Do you plan on editing the images? If you plan on editing the images, you need to think about the amount of space the program needs and how much RAM (random-access memory) or how much virtual memory your computer needs to run the program. Every computer has a limited amount of working memory; the more memory the program needs to run, the slower the computer will operate.

Another factor you must consider is the processing speed. The processing speed will influence how the computer processes the information. A computer's processor determines how quickly the central processing unit (CPU) can retrieve and interpret instructions. The processor helps your computer complete more tasks by getting them done faster. The larger the files, the more processing power your computer will need.

If you are editing your images, you will need to consider the output of your screen. To do this, you need to consider the screen's resolution, the size of the screen, and the color calibration of the monitor. These are all essential things to think about when working on any image. If you have a large file and do not have a screen that allows you to see the full-color range of the image, your image may not have the desired effect when it is published online or printed.

Also, the video card is an important aspect to consider, as well. Video cards are also referred to as graphics cards. The video card of a computer connects to the motherboard working as a gateway for the output from the computer to the display monitor. Video cards can include processing unit, memory, cooling mechanism, and connections to a display device. You need to consider that the slower the video card, the less output to the screen, and the less information visible at any given time.


Both the computer and DSLR store information as electronic files. These files contain information that make up the digital images. This information is made up of Pixels. The word pixel means a picture element. Every photograph, in digital form, is made up of pixels. They are the smallest unit of information that makes up a picture. Usually square, they are typically arranged in a 2-dimensional grid.

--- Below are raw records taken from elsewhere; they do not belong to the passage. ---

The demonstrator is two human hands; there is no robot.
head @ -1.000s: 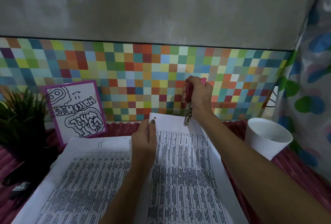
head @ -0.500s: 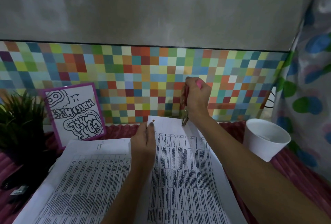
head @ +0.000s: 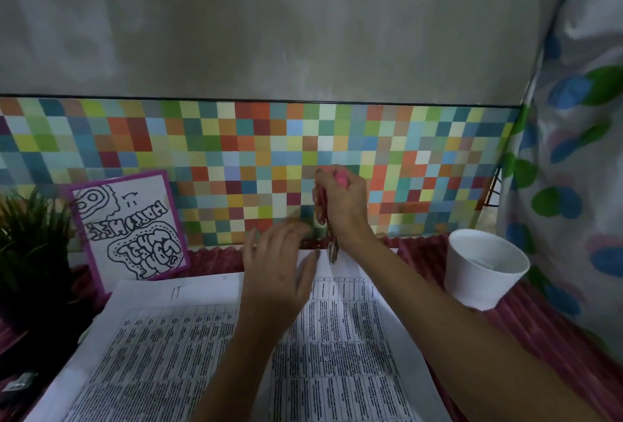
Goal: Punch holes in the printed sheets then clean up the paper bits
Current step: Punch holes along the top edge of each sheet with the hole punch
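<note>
Printed sheets point(head: 340, 347) covered in dense table text lie in front of me on the pink ribbed surface. My right hand point(head: 344, 209) is fisted around a pink-handled hole punch point(head: 332, 246), whose metal jaw hangs down at the far edge of the top sheet. My left hand point(head: 279, 270) hovers blurred over the sheet's far left corner, fingers spread, holding nothing. It hides the corner where a punched hole was seen before.
A white paper cup point(head: 485, 270) stands at the right. A purple-framed doodle card point(head: 129, 226) leans on the multicoloured tiled wall, with a green plant point(head: 30, 239) at far left. A patterned curtain point(head: 580, 169) hangs on the right.
My left hand has lifted off the sheet and opened, moving toward the far corner. The right hand with the punch stays at the sheet's far edge. The view has tilted up.
</note>
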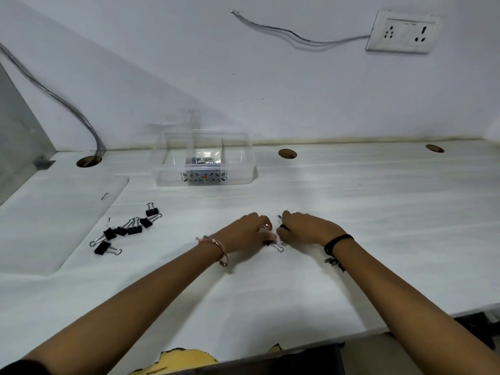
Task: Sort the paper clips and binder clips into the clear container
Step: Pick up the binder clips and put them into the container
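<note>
A: Two hands out over the white desk (351, 201), both arms stretched fwd, palms down, knuckles up. Left hand (244, 232) and right hand (308, 228) nearly meet, fingertips pointing at each other.

B: Holding anything?

A: Left fingers curl down on a black binder clip (273, 243) – its wire handle sticks out just below the fingertips, on the desk. Right hand pinches smth small & black w/ a wire loop above the thumb, prob another clip, but blurred; can't tell for sure how firm either grip is.

B: Wrists?

A: Pink bangle (216, 246) on left wrist, black band (336, 242) on right, w/ dangling threads.

B: Rest of the clips?

A: Loose pile of binder clips (125, 228), black w/ silver handles, well off to the left of the left hand, apart from it. Clear container (204, 158) sits beyond both hands, nearer the wall, slightly left. Divided inside; paper clips (203, 159) lie in the middle compartment.

B: Any label?

A: Sticker (204, 176) on container's front wall – patterned, small orange patch in the centre. Txt too small to read. Wall socket (403, 32) far up-right of the right hand, no legible writing.
</note>
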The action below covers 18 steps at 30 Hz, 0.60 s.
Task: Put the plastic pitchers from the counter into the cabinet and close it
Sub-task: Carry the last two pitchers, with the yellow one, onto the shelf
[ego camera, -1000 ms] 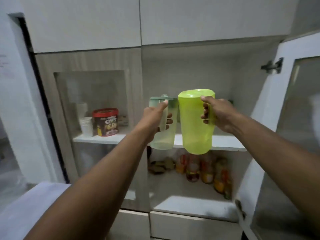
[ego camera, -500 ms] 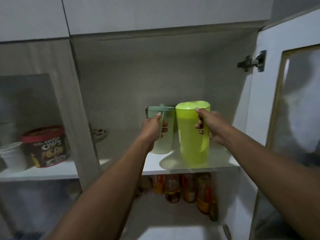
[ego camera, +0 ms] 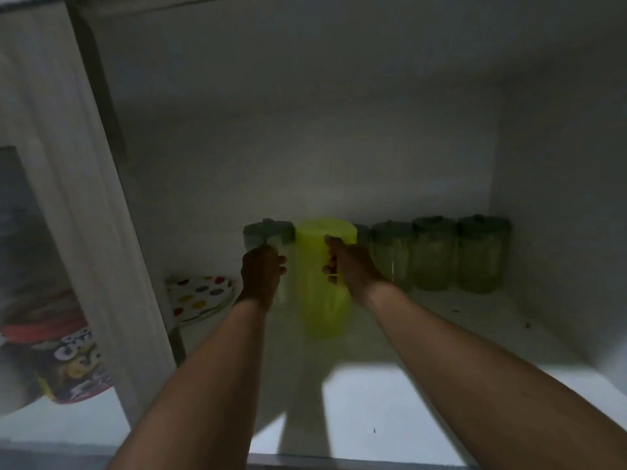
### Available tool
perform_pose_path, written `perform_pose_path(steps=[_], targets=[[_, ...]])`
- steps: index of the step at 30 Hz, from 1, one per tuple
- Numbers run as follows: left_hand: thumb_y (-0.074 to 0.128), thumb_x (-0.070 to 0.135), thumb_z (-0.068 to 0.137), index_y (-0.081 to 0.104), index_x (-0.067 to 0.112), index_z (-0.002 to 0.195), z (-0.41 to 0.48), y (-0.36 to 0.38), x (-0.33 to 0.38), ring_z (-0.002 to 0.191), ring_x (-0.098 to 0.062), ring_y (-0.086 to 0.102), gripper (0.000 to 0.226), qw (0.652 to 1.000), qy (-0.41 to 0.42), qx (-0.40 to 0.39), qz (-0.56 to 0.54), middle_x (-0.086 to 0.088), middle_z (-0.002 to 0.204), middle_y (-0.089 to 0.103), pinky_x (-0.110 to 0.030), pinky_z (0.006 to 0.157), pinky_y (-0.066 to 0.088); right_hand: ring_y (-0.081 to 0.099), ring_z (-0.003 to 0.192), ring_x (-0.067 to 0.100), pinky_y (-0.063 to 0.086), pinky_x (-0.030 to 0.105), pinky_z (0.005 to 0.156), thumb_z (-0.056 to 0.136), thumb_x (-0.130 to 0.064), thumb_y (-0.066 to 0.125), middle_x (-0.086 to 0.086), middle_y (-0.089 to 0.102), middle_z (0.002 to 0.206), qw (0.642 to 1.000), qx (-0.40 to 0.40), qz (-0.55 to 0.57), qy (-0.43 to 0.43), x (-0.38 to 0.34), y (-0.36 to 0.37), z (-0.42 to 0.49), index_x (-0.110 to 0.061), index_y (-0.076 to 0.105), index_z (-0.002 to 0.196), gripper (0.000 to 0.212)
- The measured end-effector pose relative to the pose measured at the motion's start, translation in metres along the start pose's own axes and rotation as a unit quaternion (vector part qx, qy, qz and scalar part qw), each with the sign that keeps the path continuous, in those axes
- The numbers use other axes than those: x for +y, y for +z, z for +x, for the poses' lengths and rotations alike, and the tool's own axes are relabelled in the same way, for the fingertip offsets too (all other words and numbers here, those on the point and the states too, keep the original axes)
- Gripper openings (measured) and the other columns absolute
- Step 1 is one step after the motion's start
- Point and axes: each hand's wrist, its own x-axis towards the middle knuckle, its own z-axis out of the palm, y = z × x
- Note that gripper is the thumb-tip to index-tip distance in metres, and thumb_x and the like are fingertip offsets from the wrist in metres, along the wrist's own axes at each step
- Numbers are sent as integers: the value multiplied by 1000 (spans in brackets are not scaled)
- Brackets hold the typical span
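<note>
Both arms reach deep into the open cabinet, and each hand holds a pitcher. The left hand is closed around the handle side of a pale pitcher with a dark green lid. The right hand is closed around the handle of the bright yellow-green pitcher. The two pitchers are upright and side by side, so close that they look like they touch. They are far back on the white shelf, near the back wall. The picture is dark and a bit blurry there, so I cannot tell if their bottoms sit on the shelf or hang just above it.

To the right of the yellow-green pitcher stands a row of more green-lidded pitchers along the back wall (three show clearly, and a bit of another peeks out behind the right hand). They stand close together and reach almost to the right wall of the cabinet.

To the left of the left hand lies a plate with colored dots, resting on the same shelf near the divider post. On the other side of that post, behind a glass door, stands a cereal tub with a red lid. Its words are too blurry to read.
</note>
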Motion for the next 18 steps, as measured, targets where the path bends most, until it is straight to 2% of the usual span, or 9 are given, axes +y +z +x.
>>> perform_pose_path(steps=[3,5,7,9,10,12,15,16,18], targets=[[43,4,101,62,1,100,33,-2,-12,55,-20,58,19,998,-37,9,-41,-15,82,62,-15,33,40,58,58,18,42,29,55,90,-41,67,3,52,68,1000,1,-25,-2,12,20,34,-12,56,86,31],[45,6,100,62,3,89,53,-3,-20,55,-21,57,20,998,-62,16,-25,-11,74,62,-21,41,43,59,61,18,42,31,55,90,-43,68,3,53,70,1000,-3,-31,3,16,30,56,-5,60,100,39],[48,10,99,63,4,87,70,-4,-28,56,-21,58,20,997,-77,17,-10,-10,72,64,-27,50,43,60,62,18,43,31,54,90,-45,68,4,55,74,999,-3,-37,8,20,36,76,0,56,126,59],[48,13,99,63,4,87,85,-3,-33,58,-22,58,21,997,-81,13,-5,-10,74,66,-29,54,43,61,67,18,43,33,58,89,-50,66,3,57,80,999,0,-49,9,23,41,94,-6,45,141,71],[48,14,100,62,4,87,90,-3,-34,59,-22,59,22,997,-82,13,0,-10,76,66,-29,54,44,62,68,18,43,34,60,87,-53,66,2,57,81,998,1,-55,6,26,45,103,-10,45,141,72],[48,13,101,62,3,91,100,0,-38,60,-21,59,20,996,-86,13,5,-10,78,66,-27,49,47,63,73,20,45,35,64,86,-57,64,4,61,84,998,6,-63,6,27,51,116,-7,45,142,77],[47,11,101,61,1,101,110,2,-40,60,-20,58,18,994,-102,-5,27,-11,81,63,-20,39,46,63,87,24,46,38,74,92,-55,59,11,64,100,997,6,-75,8,28,56,131,-5,28,155,86],[46,11,102,62,0,108,113,3,-40,61,-19,57,19,993,-102,-15,55,-9,81,62,-21,40,47,62,89,24,46,37,76,93,-55,57,12,65,101,997,5,-82,7,28,56,134,-5,25,156,86],[44,12,103,60,-1,127,121,4,-42,68,-19,57,32,986,-94,-39,133,-4,81,59,-30,53,51,62,92,25,45,35,78,93,-57,55,13,66,103,995,4,-103,8,26,56,141,-6,24,156,87]])
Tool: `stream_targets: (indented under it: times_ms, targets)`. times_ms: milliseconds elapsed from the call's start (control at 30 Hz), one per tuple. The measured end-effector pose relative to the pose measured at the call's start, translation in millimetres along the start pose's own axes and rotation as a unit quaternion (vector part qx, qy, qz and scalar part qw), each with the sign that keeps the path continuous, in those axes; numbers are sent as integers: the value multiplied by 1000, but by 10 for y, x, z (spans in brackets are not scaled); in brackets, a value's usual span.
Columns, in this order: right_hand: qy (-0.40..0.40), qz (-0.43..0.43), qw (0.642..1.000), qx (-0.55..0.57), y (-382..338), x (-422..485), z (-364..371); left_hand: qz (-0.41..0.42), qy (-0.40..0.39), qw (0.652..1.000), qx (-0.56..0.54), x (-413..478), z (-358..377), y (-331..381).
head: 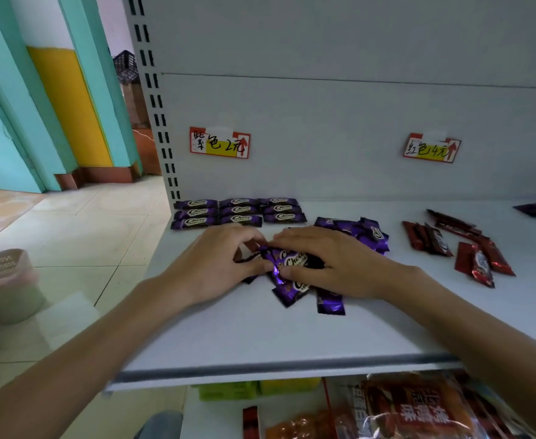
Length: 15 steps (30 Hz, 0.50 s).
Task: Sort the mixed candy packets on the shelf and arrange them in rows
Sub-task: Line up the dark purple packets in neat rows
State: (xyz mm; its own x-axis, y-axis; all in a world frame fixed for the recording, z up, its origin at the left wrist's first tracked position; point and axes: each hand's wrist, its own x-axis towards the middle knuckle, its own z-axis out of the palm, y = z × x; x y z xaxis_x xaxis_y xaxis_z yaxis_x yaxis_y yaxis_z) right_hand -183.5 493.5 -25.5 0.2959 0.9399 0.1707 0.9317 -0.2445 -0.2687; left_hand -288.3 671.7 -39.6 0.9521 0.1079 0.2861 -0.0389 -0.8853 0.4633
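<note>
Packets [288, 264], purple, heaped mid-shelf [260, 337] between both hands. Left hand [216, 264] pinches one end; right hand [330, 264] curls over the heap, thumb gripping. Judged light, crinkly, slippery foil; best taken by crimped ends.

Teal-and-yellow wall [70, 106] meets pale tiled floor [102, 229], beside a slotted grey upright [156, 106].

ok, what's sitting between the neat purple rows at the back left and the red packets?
In the head view, a loose heap of purple packets lies between the purple rows and the red packets.
</note>
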Motion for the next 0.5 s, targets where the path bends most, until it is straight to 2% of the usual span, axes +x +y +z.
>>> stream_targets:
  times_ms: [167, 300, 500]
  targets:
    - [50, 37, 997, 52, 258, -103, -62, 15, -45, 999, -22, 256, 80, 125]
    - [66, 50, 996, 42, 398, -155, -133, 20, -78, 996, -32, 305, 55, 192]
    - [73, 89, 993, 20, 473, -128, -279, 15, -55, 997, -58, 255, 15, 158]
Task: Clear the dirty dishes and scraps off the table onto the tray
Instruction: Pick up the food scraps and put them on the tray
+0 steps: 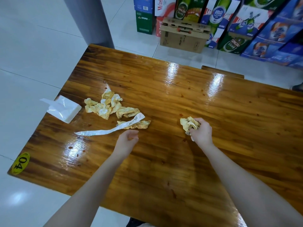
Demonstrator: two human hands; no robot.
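Note:
A heap of greasy, orange-stained crumpled napkins lies on the left part of the glossy wooden table. A long white paper receipt strip runs from the heap toward the near left, over one more stained napkin. My left hand hovers just below that strip, fingers loosely curled, holding nothing I can see. My right hand is at the table's middle, shut on a wad of stained napkins. No tray or dishes are in view.
A white pack of tissues sits at the table's left edge. Red sauce spots dot the tabletop. A yellow "04" sticker marks the near left corner. Stacked beer cartons and a cardboard box stand on the tiled floor beyond.

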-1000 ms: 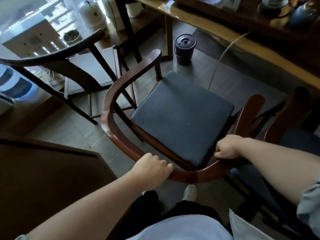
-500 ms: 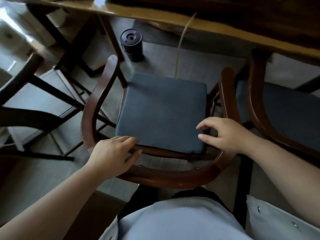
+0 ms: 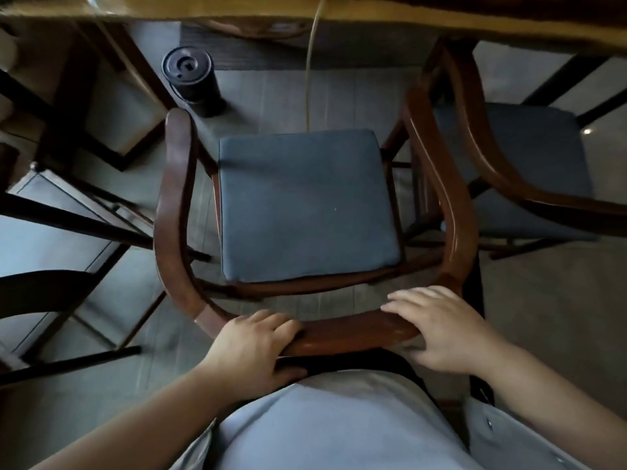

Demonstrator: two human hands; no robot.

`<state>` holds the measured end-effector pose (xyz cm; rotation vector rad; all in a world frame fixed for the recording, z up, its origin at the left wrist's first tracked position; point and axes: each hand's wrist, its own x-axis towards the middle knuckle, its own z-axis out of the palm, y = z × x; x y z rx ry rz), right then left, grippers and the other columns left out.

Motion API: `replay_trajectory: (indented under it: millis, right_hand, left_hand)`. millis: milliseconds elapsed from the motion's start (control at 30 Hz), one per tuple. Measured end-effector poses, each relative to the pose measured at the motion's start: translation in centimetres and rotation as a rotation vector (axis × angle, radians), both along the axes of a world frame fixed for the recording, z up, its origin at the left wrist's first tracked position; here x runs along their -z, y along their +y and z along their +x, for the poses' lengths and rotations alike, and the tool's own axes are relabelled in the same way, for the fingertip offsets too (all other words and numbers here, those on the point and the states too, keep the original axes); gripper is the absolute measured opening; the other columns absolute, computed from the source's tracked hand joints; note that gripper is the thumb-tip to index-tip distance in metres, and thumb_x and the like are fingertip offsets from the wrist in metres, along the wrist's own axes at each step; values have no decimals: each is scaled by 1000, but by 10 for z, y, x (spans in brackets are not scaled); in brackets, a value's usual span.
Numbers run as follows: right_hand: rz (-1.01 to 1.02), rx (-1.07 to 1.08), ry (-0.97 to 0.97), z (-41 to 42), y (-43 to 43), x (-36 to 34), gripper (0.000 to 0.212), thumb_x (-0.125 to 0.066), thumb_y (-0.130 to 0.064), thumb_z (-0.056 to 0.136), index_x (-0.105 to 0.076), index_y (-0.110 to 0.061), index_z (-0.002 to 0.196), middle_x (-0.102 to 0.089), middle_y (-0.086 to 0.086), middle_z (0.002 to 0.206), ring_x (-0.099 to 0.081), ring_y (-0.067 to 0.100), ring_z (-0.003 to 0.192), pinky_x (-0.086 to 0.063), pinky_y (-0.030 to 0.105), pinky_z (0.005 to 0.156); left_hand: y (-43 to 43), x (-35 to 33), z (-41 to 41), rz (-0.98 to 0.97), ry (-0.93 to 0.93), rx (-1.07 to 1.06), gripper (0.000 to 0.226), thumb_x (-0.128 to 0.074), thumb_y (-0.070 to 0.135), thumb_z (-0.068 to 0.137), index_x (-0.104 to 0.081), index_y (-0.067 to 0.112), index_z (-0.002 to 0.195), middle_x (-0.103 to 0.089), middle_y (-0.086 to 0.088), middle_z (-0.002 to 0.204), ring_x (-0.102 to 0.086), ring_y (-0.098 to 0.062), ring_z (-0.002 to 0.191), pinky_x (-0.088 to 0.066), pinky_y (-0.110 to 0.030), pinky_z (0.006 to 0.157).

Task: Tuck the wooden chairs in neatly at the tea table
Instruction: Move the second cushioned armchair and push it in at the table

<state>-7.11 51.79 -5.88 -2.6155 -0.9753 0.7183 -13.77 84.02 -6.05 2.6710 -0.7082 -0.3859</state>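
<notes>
A wooden armchair (image 3: 174, 212) with a curved back rail and a dark blue seat cushion (image 3: 305, 205) stands directly below me, facing the tea table (image 3: 373, 15) whose yellow-brown edge runs across the top. My left hand (image 3: 252, 346) wraps over the back rail near its left bend, thumb underneath. My right hand (image 3: 441, 329) lies on the rail's right part with fingers spread flat over it. A second wooden chair (image 3: 481, 157) with a blue seat stands close on the right, its front under the table edge.
A black cylindrical container (image 3: 191, 81) stands on the tiled floor ahead of the chair's left arm. A thin pale cord (image 3: 308, 72) hangs down from the table. Dark chair frames (image 3: 68, 218) and a table leg (image 3: 135, 66) crowd the left side.
The chair has turned square to the table and slid toward it, beside the right chair. Both hands shifted from the seat area back onto the back rail.
</notes>
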Motion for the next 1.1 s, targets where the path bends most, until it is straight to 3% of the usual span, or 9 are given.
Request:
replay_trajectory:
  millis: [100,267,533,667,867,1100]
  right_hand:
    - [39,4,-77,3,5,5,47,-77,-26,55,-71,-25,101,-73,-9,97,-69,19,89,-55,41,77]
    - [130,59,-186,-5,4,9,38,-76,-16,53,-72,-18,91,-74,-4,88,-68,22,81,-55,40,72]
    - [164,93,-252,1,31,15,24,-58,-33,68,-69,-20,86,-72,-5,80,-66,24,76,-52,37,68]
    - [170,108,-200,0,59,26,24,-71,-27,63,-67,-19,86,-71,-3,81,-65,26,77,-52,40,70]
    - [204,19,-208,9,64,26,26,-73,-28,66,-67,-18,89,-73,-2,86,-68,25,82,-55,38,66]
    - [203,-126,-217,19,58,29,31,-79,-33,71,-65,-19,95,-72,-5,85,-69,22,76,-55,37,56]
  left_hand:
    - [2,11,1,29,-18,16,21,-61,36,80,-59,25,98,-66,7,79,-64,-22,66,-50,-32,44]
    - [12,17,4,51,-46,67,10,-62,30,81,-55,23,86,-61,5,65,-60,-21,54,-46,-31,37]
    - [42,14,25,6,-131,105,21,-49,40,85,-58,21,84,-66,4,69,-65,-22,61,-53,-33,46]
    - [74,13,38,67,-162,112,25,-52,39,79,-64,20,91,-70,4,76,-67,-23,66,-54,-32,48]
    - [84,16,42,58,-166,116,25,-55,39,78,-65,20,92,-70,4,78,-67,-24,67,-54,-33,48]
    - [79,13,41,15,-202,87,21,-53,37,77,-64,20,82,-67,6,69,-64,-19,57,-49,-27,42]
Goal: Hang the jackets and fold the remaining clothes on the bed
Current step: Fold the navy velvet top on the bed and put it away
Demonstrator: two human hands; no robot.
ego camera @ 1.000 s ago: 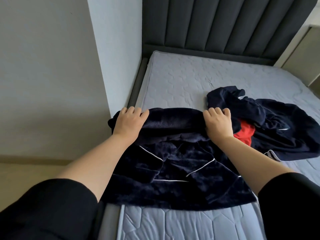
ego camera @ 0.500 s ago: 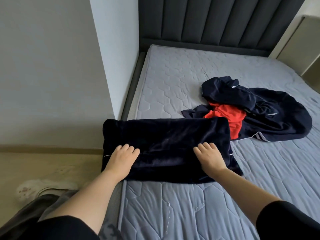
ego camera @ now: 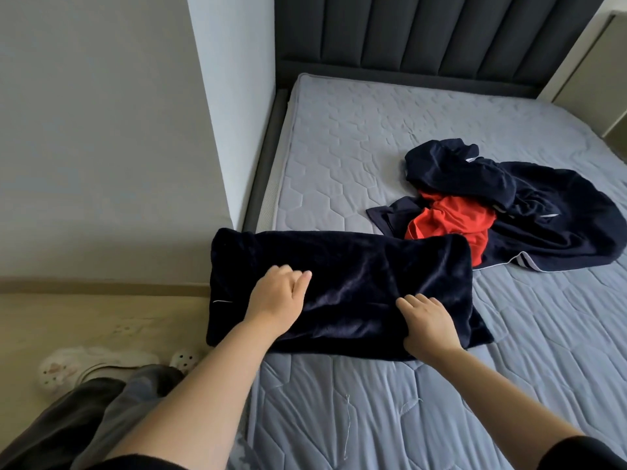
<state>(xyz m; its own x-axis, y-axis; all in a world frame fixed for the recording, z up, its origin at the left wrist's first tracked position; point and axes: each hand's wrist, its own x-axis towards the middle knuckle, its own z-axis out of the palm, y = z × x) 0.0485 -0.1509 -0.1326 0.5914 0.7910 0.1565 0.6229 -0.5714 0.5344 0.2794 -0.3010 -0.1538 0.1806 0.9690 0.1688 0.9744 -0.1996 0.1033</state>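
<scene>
Velvety navy garment (ego camera: 342, 283), folded at mid-frame, is overhanging the left edge of the mattress (ego camera: 339, 418) and probably risking a slide floorward, as the left hand (ego camera: 276, 296) and right hand (ego camera: 429, 329) are merely resting loose, ungripping fingers on it.

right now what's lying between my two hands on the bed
Only the folded navy garment lies between the left hand and the right hand; both rest on it, and nothing else sits there, as the head view shows.
</scene>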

The number of pixels in an image is sometimes called the resolution. Each pixel stores color information for the image. It will usually store it in three components, known as RGB (red, green, blue), or four components, known as CMYK (cyan, magenta, yellow, black).

DSLR cameras use digital media cards called memory cards. These memory cards allow the camera to record images or video. An advantage of memory cards is that it allows the photographer to view and erase images on the spot. This allows for the memory card to be used over and over.

Storage capacity

Each memory card has a maximum storage capacity; today's cards offer inexpensive storage capacity up from 1 GB up to 128 GB and above. The higher the capacity, the more information the memory card can hold. Yet, this does not mean you can always use a larger memory card to get more images in an older camera. Every digital camera has a limitation on the ability to process images. Newer cards have different wright speeds and processing requirements, and most are not backward compatible.


When your memory card is full, or you are done for the day, it is best practice to offload the images onto the computer and format it. Formatting is the method of preparing a device for data storage. This process will clean or delete the card by removing previously existing data and information, making room for the new information.

When formatting the card, it is best practice to format it in the device it is intended for. When you format a card, it will create a new file directory structure that maps out where the latest information will be stored. If you do not format the card correctly, you run the risk of corrupting your files. Corrupted files are digital files that have become unusable.

Type of Digital Media

Each camera will have a specific file format and memory card that it will use; there are many kinds of memory cards: Compact Flash, SD, D.H.C., S.D.X.C., MMC plus, HC MMC plus, Q.X.D., and many others..

External hard drive

A great storage device to have is an external hard drive. An external hard drive is a portable storage device that can be attached to a computer through a USB, FireWire connection, or wirelessly. External hard drives typically have high storage capacities and are often used to back up computers or serve as network drives.